Cornell's Basu appointed a chief economic adviser to India

The government of India has named Cornell economist Kaushik Basu as its new chief economic adviser in the Ministry of Finance.

Basu, the C. Marks Professor of International Studies and the Donald C. Opatrny '74 Chair of the Department of Economics, hopes to use policy to improve the living standards of the some 200 million people living in poverty in India, while also steering one of the fastest growing economies in the world -- India's gross domestic product grew at an average rate of 9 percent annually from fiscal years 2003 to 2008 and clocked a 6.7 percent growth rate during fiscal year 2009, in spite of the current global recession.

The chief economic adviser post, once held by the current prime minister of India, Manmohan Singh, has usually gone to career bureaucrats, Basu said. "This is the first time that it is being offered to someone outside of government; it is a sign of India's growing self-confidence," he added.

Basu may begin his new position as early as mid-December and will be on leave from Cornell for two years while serving India's government.

"I am thinking of this as an interlude in my otherwise purely academic career," he said.

His theoretical background stems from "mainstream economics," which advocates for government interventions as needed, combined with "an intelligent free market," he said. "The mainstream very often gets associated with the very conservative policy thought that the government should shrink and vanish and leave it all to the market, but that's a misunderstanding of the economic theory of the mainstream," he said. "There's a lot the state needs to do."

Basu believes that both academic expertise and common sense are necessary for crafting policy. Though he has no government experience, during his first year in office he hopes to draw on the "huge amount of expertise already in the Indian government" and numerous international connections, he said.

Basu will have to hit the ground running, as his first duties will include assembling India's annual economic survey by February and helping with India's annual budget, which goes into effect April 1.

To address India's widespread poverty, Basu said the government must invest in free health care, basic education and financial support in the form of direct subsidies for the poorest people or such initiatives as employment programs and welfare support for the unemployed.

India's controversial national ID card system, which uses biological markers and other indicators, can help tackle corruption, he said, by identifying every Indian. "Whatever its cons -- and there are some -- it allows you to direct money to the poor, with less pilferage, because you know who the poor are," he said.

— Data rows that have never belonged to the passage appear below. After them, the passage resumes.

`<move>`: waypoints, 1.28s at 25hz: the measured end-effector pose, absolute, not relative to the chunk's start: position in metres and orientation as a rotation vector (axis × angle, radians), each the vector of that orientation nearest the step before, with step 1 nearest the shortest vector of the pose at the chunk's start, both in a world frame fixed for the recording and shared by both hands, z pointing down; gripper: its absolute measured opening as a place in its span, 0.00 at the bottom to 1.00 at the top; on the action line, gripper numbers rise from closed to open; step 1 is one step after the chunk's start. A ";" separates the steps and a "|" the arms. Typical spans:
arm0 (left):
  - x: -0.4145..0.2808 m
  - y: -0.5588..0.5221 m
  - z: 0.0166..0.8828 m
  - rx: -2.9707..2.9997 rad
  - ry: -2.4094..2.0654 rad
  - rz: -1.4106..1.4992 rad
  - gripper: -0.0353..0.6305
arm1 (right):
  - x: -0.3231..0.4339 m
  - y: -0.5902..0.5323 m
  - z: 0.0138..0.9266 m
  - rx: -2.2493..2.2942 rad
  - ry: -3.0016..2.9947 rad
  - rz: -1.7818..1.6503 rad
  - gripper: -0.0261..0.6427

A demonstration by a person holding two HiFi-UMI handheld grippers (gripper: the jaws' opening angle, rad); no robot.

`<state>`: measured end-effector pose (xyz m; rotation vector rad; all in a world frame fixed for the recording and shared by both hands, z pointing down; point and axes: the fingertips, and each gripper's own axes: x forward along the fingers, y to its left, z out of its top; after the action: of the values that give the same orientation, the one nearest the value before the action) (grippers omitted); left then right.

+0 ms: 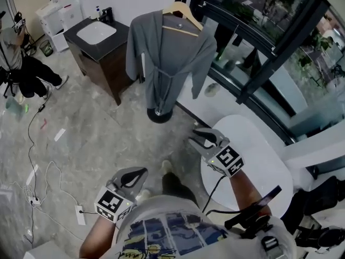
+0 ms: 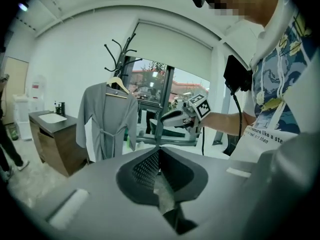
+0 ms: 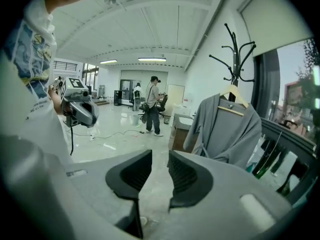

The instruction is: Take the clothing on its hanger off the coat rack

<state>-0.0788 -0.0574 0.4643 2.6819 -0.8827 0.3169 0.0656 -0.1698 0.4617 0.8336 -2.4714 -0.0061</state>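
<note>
A grey robe [image 1: 170, 55] hangs on a wooden hanger [image 1: 184, 14] at the top of a black coat rack, whose round base [image 1: 160, 114] stands on the floor ahead of me. Both grippers are held low and well short of it. My left gripper [image 1: 137, 175] is shut with nothing in it. My right gripper [image 1: 195, 138] has its jaws apart, and nothing lies between them. The left gripper view has the robe [image 2: 106, 124] at the left under the rack's hooks [image 2: 120, 59]. In the right gripper view the robe [image 3: 226, 131] and hanger [image 3: 233, 97] are at the right.
A dark vanity with a white sink [image 1: 97, 33] stands left of the rack. A round white table [image 1: 259, 163] is at my right, against the glass wall [image 1: 269, 42]. Cables and a power strip [image 1: 81, 215] lie on the floor at left. A person [image 1: 19, 63] crouches far left.
</note>
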 end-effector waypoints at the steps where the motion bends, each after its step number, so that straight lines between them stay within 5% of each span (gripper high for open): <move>1: -0.082 -0.069 0.464 2.671 -0.907 0.317 0.06 | 0.072 -0.195 0.458 0.839 -2.461 -0.027 0.20; 17: -0.044 -0.234 0.432 2.623 -1.109 0.309 0.06 | 0.171 -0.558 0.341 0.938 -2.342 -0.235 0.37; 32: -0.025 -0.279 0.440 2.561 -1.170 0.359 0.06 | 0.116 -0.639 0.365 0.524 -2.442 0.016 0.43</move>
<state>-0.0252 -0.2790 0.4397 2.5610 -1.1695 0.3593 0.1163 -0.6393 0.3650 0.5237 -2.4419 0.0162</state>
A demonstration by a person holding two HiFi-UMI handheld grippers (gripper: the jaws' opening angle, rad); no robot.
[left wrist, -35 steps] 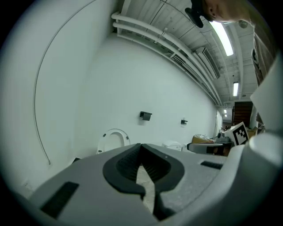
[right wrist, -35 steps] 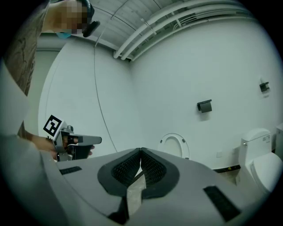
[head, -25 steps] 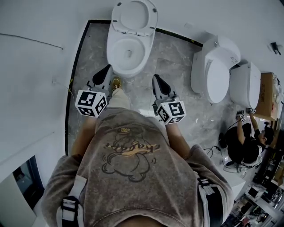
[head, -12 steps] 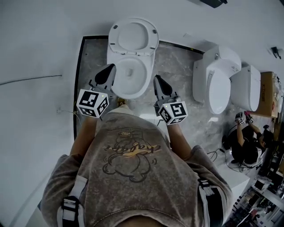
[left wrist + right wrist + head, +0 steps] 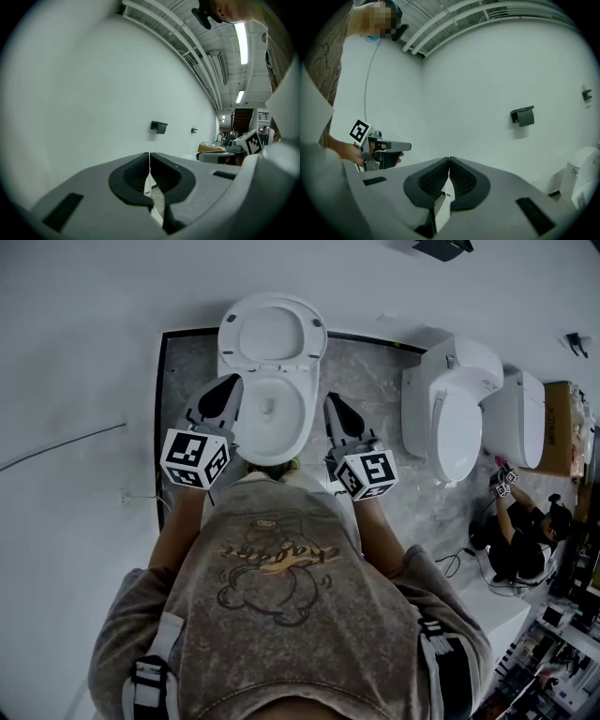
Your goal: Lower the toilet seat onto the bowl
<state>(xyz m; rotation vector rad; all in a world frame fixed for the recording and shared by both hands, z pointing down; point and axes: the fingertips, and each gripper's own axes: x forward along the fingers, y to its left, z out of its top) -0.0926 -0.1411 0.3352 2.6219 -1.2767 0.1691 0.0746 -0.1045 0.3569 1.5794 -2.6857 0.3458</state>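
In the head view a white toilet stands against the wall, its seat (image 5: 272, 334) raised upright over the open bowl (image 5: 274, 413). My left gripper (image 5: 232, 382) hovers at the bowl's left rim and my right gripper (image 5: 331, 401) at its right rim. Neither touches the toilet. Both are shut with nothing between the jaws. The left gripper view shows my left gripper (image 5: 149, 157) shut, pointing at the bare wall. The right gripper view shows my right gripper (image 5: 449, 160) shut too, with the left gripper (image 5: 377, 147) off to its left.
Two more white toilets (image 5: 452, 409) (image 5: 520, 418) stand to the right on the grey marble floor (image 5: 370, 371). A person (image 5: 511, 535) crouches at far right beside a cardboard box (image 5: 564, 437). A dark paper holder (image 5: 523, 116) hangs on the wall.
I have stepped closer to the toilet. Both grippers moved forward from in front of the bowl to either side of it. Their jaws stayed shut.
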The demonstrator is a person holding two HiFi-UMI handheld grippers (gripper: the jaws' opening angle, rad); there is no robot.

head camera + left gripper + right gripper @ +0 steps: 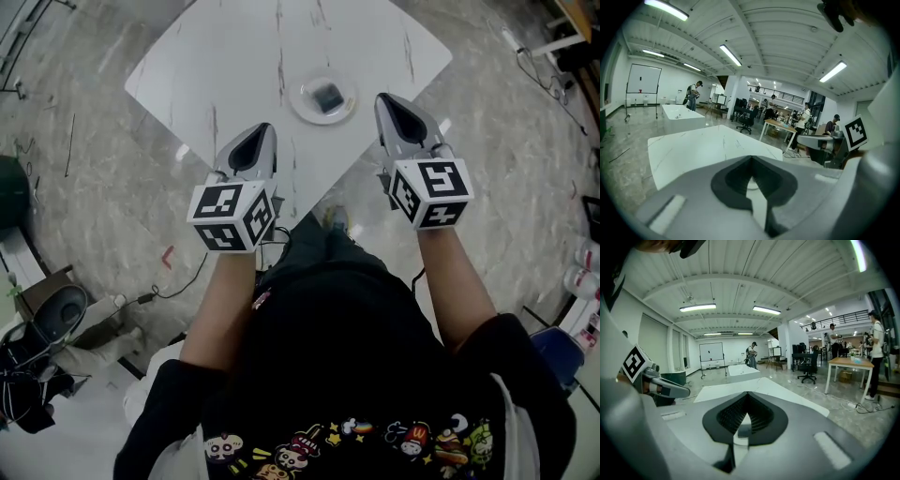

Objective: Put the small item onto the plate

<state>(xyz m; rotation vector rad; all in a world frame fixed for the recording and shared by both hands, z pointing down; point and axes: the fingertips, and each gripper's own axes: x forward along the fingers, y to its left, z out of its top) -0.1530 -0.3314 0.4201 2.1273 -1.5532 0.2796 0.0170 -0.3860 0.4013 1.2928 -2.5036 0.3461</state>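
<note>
Item (326, 94) on plate (300, 105) | left gripper (266, 131) fingers closed, empty | right gripper (383, 99) fingers closed, empty

Dark item (327, 94), white plate (297, 102)

It's a big open-plan lab or workshop floor — long strip lights (731, 55) under a ribbed white ceiling, a wheeled whiteboard (644, 80) by the far wall, white worktables (682, 112) set apart on a glossy stone-look floor (84, 187). Further back are a wooden desk (848, 363), a black office chair (808, 367), people standing (752, 355) and a railed mezzanine (834, 319) — and loose cables (183, 281) trail across the floor.
</note>
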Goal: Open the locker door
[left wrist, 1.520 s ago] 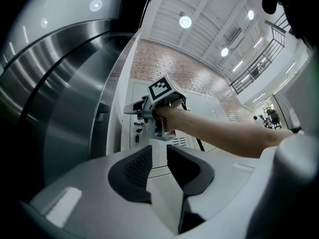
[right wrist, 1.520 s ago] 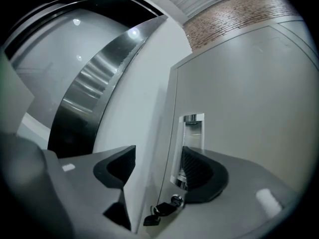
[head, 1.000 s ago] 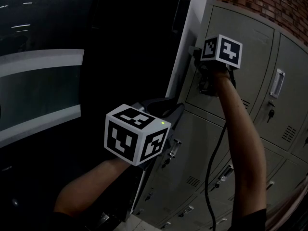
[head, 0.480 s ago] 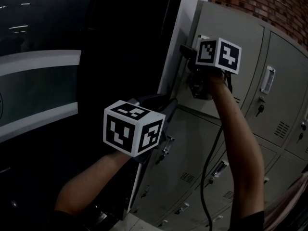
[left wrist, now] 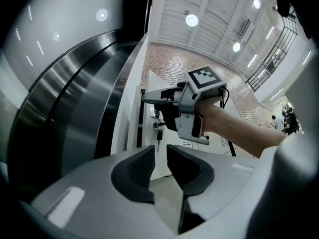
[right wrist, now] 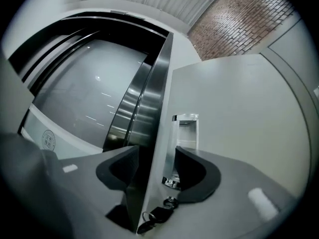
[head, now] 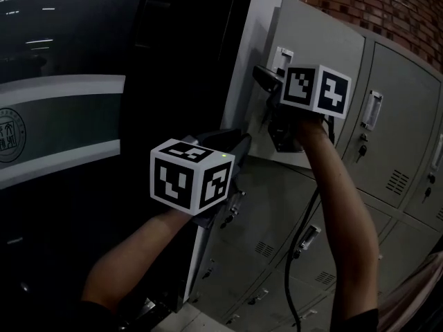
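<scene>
The grey locker door (head: 325,40) at the top left of the bank stands swung out from the cabinet. My right gripper (head: 266,81) is at its free edge, beside the chrome handle (head: 282,57). In the right gripper view the door (right wrist: 239,108) runs edge-on between the open jaws of that gripper (right wrist: 157,171), which have just been closing; a thin gap shows at the right pad (right wrist: 187,176). A key bunch (right wrist: 157,215) hangs from the lock below. My left gripper (head: 239,147) hangs lower, off the door; its jaws (left wrist: 159,168) stand slightly apart with nothing between them.
More grey lockers (head: 394,137) stand to the right and below (head: 277,220). A white pillar (head: 259,19) and a dark curved wall (head: 69,116) lie left of the door. Brick wall (head: 374,5) rises behind. A black cable (head: 301,254) hangs beside my right arm.
The locker door has swung further out to the left, and my right gripper has gone left with it at its edge. My left gripper has shifted a little up and right.
</scene>
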A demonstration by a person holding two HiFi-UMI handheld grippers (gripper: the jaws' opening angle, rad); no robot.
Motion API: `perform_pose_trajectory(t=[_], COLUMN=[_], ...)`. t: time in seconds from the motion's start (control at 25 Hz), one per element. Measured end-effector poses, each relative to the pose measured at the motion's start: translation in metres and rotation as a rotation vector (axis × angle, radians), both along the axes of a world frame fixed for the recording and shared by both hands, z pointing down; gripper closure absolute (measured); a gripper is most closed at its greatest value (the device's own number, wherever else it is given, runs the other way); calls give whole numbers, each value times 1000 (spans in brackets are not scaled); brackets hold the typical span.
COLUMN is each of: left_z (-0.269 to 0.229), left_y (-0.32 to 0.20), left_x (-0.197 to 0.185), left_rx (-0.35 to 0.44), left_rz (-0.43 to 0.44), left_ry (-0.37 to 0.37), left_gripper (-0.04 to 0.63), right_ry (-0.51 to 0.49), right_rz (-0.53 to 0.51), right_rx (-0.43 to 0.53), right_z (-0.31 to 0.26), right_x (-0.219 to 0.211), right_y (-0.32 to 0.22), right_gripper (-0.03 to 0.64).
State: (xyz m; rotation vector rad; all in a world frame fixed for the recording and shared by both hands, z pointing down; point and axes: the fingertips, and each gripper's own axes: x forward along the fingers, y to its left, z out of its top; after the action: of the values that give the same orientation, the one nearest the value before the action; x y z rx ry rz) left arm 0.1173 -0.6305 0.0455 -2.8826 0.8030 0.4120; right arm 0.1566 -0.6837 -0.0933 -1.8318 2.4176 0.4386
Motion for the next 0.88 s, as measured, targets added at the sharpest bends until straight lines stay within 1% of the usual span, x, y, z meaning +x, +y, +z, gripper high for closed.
perform_pose_trajectory(t=[0.16, 0.36, 0.52, 0.68, 0.88], left_z=[1, -3, -4, -1, 5], left_y=[17, 50, 75, 95, 114], left_x=[-4, -3, 2, 10, 22], left_rx=[-2, 4, 17, 21, 18], left_rz=[-54, -89, -102, -109, -100], left_ry=[10, 11, 6, -1, -13], left_gripper=[523, 523, 523, 523, 523], right_ry=[40, 45, 49, 54, 32], right_rz=[-29, -70, -89, -88, -88], right_rx=[10, 13, 24, 39, 56], right_z=[1, 2, 1, 1, 3], right_x=[-4, -4, -1, 9, 23], right_y=[32, 69, 98, 122, 146], right_gripper=[411, 414, 422, 451, 449])
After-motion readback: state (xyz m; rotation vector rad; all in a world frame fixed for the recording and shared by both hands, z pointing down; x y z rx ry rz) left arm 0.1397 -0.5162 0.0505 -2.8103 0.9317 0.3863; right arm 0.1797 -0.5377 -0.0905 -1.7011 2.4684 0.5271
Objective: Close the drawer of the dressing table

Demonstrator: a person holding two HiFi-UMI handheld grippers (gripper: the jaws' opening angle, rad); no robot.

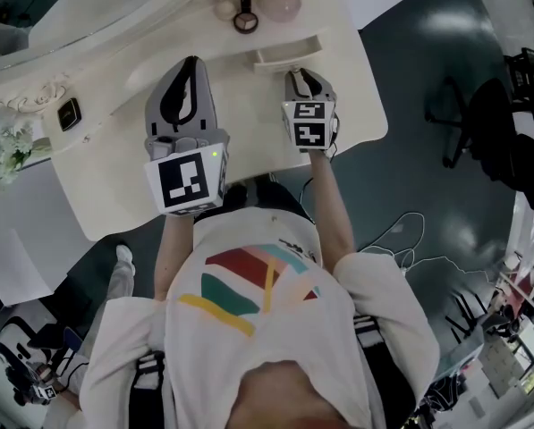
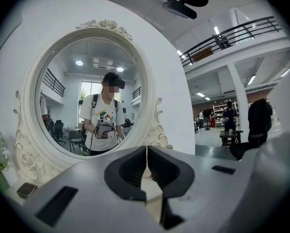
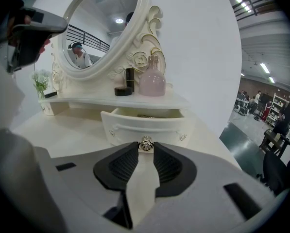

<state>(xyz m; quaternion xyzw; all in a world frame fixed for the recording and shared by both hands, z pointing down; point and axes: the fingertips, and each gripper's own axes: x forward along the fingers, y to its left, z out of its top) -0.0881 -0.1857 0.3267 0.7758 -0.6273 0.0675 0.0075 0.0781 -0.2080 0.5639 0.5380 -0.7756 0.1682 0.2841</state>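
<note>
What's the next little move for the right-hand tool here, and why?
Probably a short push straight in, toward the mirror. The drawer stands pulled out, and the right gripper has its jaws closed on the knob, so a push should slide it shut.

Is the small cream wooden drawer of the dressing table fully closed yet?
No, the cream drawer juts out from under the shelf, its open top showing.
</note>
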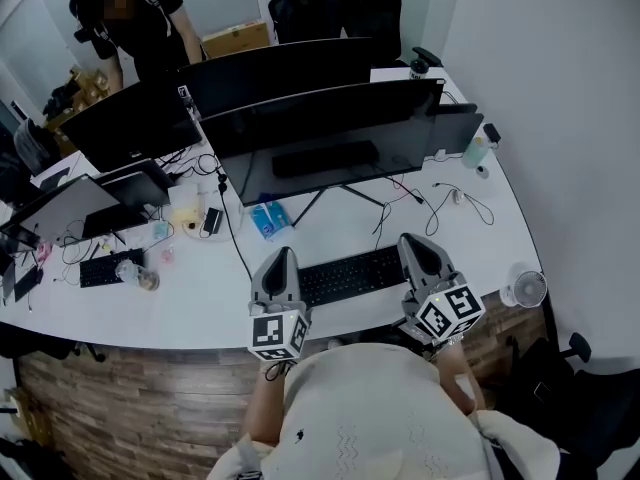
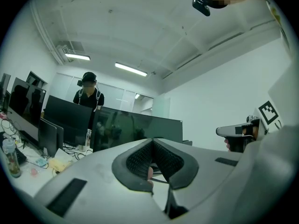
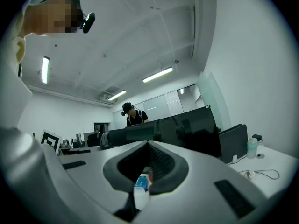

Basu also will help guide India's unprecedented economic growth, largely spurred by a robust services sector, including software, finance, communications and intellectual resources. Such Indian corporations as Tata, Infosys and Reliance have handled globalization with surprising sophistication, he noted.

Initially, Basu believes that India's growth can be increased even further simply "through the reorganization of economic governance and cutting down bureaucratic barriers to doing business."

While India and the United States have maintained a long-standing, mutually beneficial relationship, "India's and China's economic relationship is growing by leaps and bounds," which will create new challenges for India, he said.

Basu received his Ph.D. in 1976 from the London School of Economics, where his adviser was Nobel Prize-winning Indian economist Amartya Sen. He served as an economics professor at the Delhi School of Economics from 1985 to 1994, when he joined Cornell. In 2008 he was awarded one of the highest civilian awards, the Padma Bhushan, by the president of India, Pratibha Devisingh Patil.